MOLECULAR DETERMINANTS OF THE AGONIST BINDING SITE OF HUMAN MT2 MELATONIN RECEPTOR

 

K. Berka^1,2, P. Mazna², I. Jelínková², A. Balík², P. Svoboda², V. Obšilová², T. Obšil^1,2, and
J. Teisinger²

 

¹Department of Physical and Macromolecular Chemistry, Faculty of Science, Charles University, 128 43 Prague,

²Institute of Physiology, Academy of Sciences of the Czech Republic, 142 20 Prague.

 

The hormone melatonin is known to play an important role in the regulation of physiological and neuroendocrine functions [1,2]. To better understand the mechanism of interactions between G protein-coupled melatonin receptors and their ligands we have generated a homology model of the helical part of the human MT2 melatonin (hMT2) receptor using the structure of bovine rhodopsin as a template [3]. Molecular modeling has been combined with site-directed mutagenesis to investigate the role of the specific amino acid residues within the transmembrane domains (TM) number 3, 5, 6 and 7 of hMT2 receptor in the interaction with 2-iodomelatonin. Selected residues were mutated and radioligand binding assay was used to test the binding affinities of hMT2 receptors transiently expressed in HEK293 cells. Our data demonstrates that residues N268 (N6.52) and A275 (A6.59) in TM6 as well as residues V291 (V7.36) and L295 (L7.40) in TM7 are essential for 2-iodomelatonin binding to the hMT2 receptor, while TM3 residues M120 (M3.32), G121 (G3.33), V124 (V3.36) and I125 (I3.37) may participate in binding of other receptor agonists and/or antagonists.

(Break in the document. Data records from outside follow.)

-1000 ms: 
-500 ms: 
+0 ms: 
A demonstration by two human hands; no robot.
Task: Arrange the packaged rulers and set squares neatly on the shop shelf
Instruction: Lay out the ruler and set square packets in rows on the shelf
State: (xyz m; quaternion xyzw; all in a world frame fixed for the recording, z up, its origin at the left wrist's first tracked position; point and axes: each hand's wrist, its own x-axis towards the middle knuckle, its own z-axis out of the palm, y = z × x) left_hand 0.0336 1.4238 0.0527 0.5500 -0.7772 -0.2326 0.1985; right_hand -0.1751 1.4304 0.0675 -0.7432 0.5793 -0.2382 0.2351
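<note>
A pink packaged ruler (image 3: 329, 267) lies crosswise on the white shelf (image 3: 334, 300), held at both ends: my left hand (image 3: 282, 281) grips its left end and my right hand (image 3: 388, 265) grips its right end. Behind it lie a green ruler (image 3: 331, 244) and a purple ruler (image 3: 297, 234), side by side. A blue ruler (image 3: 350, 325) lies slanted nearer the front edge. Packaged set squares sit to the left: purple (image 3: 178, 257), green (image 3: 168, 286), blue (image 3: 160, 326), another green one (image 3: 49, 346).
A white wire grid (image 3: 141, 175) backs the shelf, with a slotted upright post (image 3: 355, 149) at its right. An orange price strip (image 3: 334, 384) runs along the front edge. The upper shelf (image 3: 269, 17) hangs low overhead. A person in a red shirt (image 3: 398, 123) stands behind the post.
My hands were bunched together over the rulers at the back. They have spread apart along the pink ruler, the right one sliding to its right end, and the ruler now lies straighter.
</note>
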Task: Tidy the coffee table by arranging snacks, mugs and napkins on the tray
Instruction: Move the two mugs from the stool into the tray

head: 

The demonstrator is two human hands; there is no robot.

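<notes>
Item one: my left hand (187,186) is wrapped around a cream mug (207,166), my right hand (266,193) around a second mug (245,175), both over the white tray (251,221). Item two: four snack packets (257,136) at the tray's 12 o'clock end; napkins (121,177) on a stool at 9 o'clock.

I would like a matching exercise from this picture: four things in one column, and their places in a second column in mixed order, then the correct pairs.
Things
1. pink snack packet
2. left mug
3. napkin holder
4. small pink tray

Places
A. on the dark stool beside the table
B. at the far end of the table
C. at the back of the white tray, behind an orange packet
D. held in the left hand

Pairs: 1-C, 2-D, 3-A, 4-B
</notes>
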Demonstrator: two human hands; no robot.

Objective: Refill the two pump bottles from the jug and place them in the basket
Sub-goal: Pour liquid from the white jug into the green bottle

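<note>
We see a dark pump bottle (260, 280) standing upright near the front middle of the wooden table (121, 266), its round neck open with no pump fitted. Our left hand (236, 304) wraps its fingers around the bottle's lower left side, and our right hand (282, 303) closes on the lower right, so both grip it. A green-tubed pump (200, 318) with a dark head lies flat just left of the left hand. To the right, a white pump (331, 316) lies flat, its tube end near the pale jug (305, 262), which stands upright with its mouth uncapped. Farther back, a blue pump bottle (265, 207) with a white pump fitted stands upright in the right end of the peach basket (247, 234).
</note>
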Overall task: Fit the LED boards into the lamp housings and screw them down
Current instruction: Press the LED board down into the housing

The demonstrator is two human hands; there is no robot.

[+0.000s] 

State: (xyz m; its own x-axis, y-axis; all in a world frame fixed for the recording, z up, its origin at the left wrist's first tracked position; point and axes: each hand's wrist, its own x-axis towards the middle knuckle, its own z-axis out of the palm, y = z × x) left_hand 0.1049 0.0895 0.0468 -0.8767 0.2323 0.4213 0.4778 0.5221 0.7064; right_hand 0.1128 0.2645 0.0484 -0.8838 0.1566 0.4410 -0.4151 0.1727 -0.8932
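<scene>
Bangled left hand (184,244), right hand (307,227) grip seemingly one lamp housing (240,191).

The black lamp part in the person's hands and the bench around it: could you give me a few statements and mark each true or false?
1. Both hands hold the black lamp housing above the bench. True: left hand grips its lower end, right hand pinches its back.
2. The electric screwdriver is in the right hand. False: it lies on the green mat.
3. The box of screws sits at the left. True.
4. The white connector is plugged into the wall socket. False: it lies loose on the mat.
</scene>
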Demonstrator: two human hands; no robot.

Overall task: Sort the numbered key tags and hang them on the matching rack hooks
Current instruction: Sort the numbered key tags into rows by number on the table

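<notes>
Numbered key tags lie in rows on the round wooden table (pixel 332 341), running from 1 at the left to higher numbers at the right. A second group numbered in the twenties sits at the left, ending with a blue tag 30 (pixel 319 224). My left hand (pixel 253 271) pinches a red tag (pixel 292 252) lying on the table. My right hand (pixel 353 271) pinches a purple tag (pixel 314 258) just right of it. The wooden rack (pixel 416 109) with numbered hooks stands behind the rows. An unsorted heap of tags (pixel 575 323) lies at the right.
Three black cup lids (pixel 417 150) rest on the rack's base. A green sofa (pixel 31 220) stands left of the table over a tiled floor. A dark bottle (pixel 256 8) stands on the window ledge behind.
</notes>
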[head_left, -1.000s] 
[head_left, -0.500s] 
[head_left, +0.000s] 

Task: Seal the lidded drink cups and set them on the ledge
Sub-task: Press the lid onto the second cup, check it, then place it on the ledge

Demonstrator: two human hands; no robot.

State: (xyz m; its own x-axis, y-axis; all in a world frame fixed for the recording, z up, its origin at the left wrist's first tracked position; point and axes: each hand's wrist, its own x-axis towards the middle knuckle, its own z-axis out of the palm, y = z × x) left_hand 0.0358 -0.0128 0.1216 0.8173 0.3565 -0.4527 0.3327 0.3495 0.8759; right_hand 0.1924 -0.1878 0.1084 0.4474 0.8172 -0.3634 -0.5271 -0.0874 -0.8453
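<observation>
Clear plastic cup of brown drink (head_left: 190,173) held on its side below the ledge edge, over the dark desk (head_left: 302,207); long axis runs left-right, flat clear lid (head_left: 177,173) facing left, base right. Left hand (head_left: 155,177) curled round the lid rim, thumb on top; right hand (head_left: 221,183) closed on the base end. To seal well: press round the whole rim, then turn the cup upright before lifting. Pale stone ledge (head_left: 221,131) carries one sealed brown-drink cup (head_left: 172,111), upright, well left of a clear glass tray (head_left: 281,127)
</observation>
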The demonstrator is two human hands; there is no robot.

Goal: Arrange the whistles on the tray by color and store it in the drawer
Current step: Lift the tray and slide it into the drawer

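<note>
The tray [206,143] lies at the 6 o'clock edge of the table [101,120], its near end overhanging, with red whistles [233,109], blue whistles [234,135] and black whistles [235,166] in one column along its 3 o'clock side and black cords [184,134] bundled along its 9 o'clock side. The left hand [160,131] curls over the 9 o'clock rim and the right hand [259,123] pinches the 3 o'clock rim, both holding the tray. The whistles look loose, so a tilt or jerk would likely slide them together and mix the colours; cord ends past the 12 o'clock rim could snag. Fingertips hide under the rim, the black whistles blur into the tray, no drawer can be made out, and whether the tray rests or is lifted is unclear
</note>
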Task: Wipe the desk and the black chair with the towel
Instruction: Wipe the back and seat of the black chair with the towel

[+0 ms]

This work was supported by Grants 309/02/1479, 309/04/0496, and 204/03/0714 of the Grant Agency of the Czech Republic; by Grant B5011308 of the Grant Agency of the Czech Academy of Sciences; by Research Projects 1K03020 and MSM 1131 00001 of the Ministry of Education, Youth and Sports of the Czech Republic, and by Research Project AVOZ 5011922.

1.     T.J. Bartness, J.B. Powers, M.H. Hastings, E.L. Bittman & B.D. Goldman, J.Pineal Res. 15 (1993) 161-190.

2.     G.J. Maestroni, J. Pineal Res. 14 (1993) 1-10.

3.     P. Mazna, V. Obsilova, I. Jelinkova, A. Balik, K. Berka, Z. Sovova, R. Ettrich, P. Svoboda, T. Obsil & J. Teisinger, J. Neurochem. 91 (2004) 836-842.